Duas décadas se passaram e qual é a realidade que encontramos? Em Fortaleza os hospitais mentais continuam a vicejar, a criação de leitos em hospitais gerais é uma falácia e os CAPS estão em situação precária.  Nesse sentido, reencontro num prefácio escrito por Ernesto Venturini nos anos 90, o seguinte temor:

                                                             (…) há o risco que o hospital psiquiátrico, mais ou menos modernizado, com um número de leitos reduzido, continue a desenvolver seu papel “insubstituível”, de salvaguarda para  o controle da “periculosidade” e da “cronicidade” psiquiátrica. Há, ainda, o risco de que a ausência de afirmação do novo modelo dos serviços engendre um sentimento de incerteza nos operadores. É sabido que tal sentimento pode dissuadir a atenção em tono da própria realidade, o que pode estimular um consumo de ideologias. No mercado, existem hoje modelos psicoterápicos e reabilitativos, assim como instâncias epidemiológicas e gerenciais que, embora representem instâncias diversificadas, são, todavia, contaminadas pelo modelo ideológico da “velha” psiquiatria que os gerou (AMARANTE, 1995, p. 14).

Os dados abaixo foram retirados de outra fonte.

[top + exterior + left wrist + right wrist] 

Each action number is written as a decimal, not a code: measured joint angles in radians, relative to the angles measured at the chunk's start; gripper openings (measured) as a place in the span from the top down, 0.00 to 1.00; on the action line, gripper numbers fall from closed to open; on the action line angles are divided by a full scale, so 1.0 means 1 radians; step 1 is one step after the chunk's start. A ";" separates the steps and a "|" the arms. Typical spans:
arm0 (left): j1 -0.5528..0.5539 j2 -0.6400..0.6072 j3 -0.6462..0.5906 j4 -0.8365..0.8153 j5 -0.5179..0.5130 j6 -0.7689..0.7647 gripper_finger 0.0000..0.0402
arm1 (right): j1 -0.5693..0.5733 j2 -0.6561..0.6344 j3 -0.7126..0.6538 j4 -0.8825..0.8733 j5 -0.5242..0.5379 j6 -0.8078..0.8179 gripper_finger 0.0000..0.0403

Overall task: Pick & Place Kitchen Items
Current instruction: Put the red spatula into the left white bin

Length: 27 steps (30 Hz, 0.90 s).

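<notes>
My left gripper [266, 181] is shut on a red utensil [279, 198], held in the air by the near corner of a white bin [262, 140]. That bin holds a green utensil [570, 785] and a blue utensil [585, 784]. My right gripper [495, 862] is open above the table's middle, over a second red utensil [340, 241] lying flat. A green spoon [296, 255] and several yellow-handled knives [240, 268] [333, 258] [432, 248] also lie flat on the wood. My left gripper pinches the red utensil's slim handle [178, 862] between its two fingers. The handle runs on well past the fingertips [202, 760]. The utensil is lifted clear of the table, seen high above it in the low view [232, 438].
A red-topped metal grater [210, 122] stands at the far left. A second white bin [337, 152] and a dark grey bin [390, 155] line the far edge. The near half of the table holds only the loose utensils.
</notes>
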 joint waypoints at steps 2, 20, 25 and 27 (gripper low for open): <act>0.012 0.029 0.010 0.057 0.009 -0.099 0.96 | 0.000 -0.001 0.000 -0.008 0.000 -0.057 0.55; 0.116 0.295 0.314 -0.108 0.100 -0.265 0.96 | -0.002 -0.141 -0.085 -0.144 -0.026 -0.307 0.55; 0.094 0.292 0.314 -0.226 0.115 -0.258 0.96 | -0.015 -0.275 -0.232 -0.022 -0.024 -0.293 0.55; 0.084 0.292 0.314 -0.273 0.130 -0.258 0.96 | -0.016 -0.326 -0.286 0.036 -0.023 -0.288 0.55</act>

O prefácio visionário está no livro “Loucos pela vida”. Neste livro Paulo Amarante e outros autores traçam a cartografia da reforma psiquiátrica no Brasil, com o propósito fundamental de preservar a memória do movimento de reforma psiquiátrica, iniciado em nosso país na segunda metade da década de 70. Além do mapeamento da reforma e da luta antimanicomial, os textos do livro propiciam ao leitor um retrospecto sobre o construto dos paradigmas do saber psiquiátrico, com foco nos antecedentes da reforma. Entram em cena autores fundamentais como Foucault, com a História da Loucura e o Nascimento da Clínica; Goffman, com Manicômios, Prisões e Conventos; Castel, com A Ordem Psiquiátrica, a Idade de Ouro do Alienismo e a Gestão dos Riscos. Complementam a trajetória de consulta teórica Laing e o movimento da antipsiquiatria; o trabalho de Basaglia na Itália pela desconstrução do aparato manicomial e a ruptura com o saber e as práticas psiquiátricas vigentes.

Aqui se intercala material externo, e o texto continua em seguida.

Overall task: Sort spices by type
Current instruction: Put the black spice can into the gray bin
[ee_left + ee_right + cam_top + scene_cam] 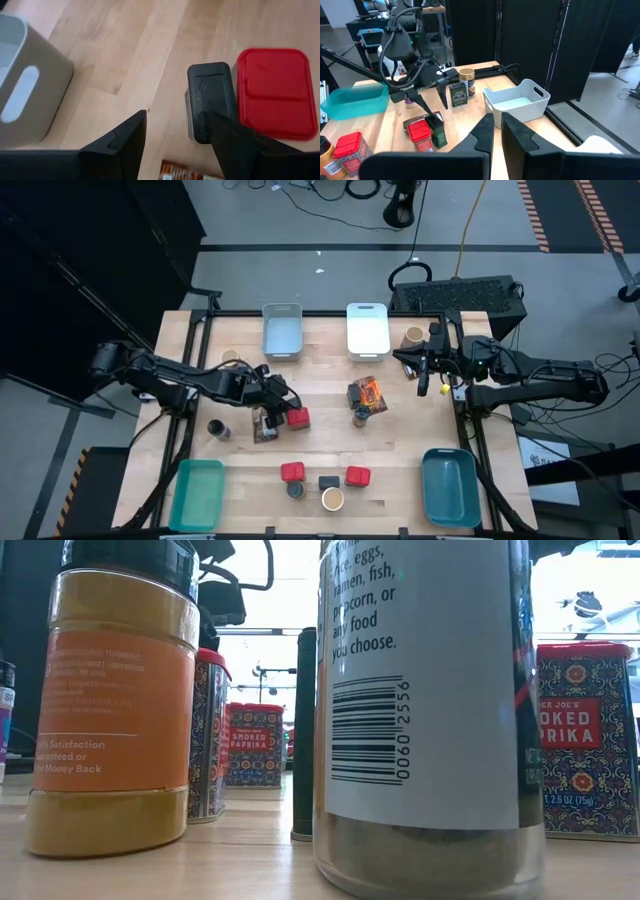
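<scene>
My left gripper (287, 402) hangs open, slanting down, just over a dark-lidded tin (210, 100) that stands beside a red tin (277, 92) left of the table's middle. A brown-orange packet (415, 121) lies next to them. More spices stand near the front edge: red tins (292, 472) (357, 476) and a tan-topped jar (332, 500). A packet and jars (365, 395) sit at the centre. My right gripper (422, 375) waits shut and holds nothing, raised over the far right of the table. My left gripper has one fingertip (220, 130) over the near end of the dark-lidded tin's lid (202, 127). I cannot tell whether it touches. Only bare table shows between the fingers.
A grey-blue bin (282, 330) and a white bin (367, 330) stand at the far edge. A teal bin (197, 493) stands at the near left, a blue bin (450, 485) at the near right. Tan-topped jars (230, 358) (413, 337) stand far left and far right, a dark jar (218, 428) at the left.
</scene>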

  1. Os jalecos e a azulejaria hospitalar em carne viva

“A psiquiatria sempre colocou o homem

entre parênteses e se preocupou com a doença”.

Franco Basaglia.

Um intervalo de duas décadas separou o reviver da sensação de entrar num hospital mental. Blindada pelo jaleco, senti algo muito parecido quando há alguns anos entrei num presídio, desta vez protegida pela indumentária forense. Nos dois espaços, há uma nítida divisão de acessos e espaços habitáveis. O “estar fora” ou “estar dentro” é logo anunciado pelo olhar perscrutador do porteiro, ao apontar a divisão das portas de entrada dos sãos e dos insanos. A experiência traz para o corpo a materialidade das  palavras de Goffman sobre as instituições totais e sobre o processo de estigmatização. Na obra o autor trata de instituições totais de modo geral, como conventos e prisões e, mais especificamente, lança foco nos hospitais para doentes mentais. Uma forte característica do ingresso numa instituição total como interno reside no processo de mortificação do eu que estará sujeito a uma série de rebaixamentos, humilhações e profanações, além do estigma que o acompanhará como um rótulo, inabilitando o indivíduo para a aceitação social plena.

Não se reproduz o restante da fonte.